Exercise input

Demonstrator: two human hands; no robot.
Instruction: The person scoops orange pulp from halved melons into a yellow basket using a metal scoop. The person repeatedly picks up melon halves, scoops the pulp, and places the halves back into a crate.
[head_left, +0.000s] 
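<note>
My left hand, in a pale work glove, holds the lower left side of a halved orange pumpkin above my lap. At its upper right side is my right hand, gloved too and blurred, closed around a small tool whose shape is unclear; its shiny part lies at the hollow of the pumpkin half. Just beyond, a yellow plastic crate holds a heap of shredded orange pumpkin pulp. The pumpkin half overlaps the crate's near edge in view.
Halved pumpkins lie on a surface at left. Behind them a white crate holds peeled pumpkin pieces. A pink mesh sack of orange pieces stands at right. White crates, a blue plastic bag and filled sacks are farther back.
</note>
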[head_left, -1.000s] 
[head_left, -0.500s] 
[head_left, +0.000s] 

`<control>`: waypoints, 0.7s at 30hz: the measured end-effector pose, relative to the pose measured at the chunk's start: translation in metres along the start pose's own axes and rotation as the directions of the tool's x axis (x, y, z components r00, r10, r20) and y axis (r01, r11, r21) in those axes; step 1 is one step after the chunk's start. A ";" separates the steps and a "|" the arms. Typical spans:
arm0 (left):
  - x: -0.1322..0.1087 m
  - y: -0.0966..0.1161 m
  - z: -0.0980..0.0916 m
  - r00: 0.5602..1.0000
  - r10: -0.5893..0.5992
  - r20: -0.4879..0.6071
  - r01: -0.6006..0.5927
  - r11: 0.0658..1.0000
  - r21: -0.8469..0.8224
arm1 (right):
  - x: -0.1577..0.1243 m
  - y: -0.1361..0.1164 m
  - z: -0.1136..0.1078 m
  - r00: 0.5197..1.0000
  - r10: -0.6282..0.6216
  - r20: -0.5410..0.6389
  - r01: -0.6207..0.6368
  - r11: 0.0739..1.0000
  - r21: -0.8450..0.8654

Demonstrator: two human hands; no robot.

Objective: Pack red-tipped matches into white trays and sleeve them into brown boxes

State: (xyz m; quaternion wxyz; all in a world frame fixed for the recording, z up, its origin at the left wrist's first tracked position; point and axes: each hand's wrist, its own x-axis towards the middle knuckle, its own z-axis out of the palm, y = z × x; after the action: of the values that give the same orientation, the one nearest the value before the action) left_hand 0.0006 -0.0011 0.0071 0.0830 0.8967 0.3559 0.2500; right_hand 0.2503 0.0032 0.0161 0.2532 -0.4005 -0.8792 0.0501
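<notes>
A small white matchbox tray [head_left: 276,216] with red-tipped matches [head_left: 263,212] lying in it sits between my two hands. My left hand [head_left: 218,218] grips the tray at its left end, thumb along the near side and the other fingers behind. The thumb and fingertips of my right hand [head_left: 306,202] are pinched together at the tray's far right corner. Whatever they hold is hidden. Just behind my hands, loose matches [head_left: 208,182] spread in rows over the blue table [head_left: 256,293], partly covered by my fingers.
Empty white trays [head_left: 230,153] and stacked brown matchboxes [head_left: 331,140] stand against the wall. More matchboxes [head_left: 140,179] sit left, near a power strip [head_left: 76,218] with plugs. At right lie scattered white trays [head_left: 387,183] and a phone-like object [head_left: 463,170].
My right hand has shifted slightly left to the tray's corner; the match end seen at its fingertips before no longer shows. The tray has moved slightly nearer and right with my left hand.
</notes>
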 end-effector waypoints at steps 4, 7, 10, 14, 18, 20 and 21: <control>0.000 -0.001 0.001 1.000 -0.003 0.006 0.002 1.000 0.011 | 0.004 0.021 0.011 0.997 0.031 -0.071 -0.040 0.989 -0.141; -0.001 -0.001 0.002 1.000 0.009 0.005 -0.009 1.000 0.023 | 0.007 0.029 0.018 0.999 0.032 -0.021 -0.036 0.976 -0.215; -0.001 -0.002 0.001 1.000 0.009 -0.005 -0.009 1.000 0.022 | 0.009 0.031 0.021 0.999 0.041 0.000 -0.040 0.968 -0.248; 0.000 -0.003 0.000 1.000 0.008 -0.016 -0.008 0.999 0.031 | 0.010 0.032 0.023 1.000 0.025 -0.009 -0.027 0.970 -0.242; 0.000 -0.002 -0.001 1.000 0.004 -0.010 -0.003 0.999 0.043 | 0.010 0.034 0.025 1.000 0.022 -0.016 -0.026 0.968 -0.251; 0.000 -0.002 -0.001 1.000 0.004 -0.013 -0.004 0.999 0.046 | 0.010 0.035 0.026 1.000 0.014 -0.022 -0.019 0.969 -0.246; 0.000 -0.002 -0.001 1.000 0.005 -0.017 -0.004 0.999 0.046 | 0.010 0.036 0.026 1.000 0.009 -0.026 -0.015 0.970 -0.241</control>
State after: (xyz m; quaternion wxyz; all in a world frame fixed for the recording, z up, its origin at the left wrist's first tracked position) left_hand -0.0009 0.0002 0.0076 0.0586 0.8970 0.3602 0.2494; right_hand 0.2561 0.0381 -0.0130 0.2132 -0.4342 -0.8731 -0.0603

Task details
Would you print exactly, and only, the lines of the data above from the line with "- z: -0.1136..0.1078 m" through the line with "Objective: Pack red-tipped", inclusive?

Result for this task
  - z: -0.1136..0.1078 m
  - r00: 0.5197..1.0000
  - r10: -0.6282..0.6216
  - r20: -0.5410..0.6389
  - r01: -0.6207..0.6368
  - r11: 0.0739..1.0000
  - r21: -0.8450..0.8654

Demonstrator: two human hands; no robot.

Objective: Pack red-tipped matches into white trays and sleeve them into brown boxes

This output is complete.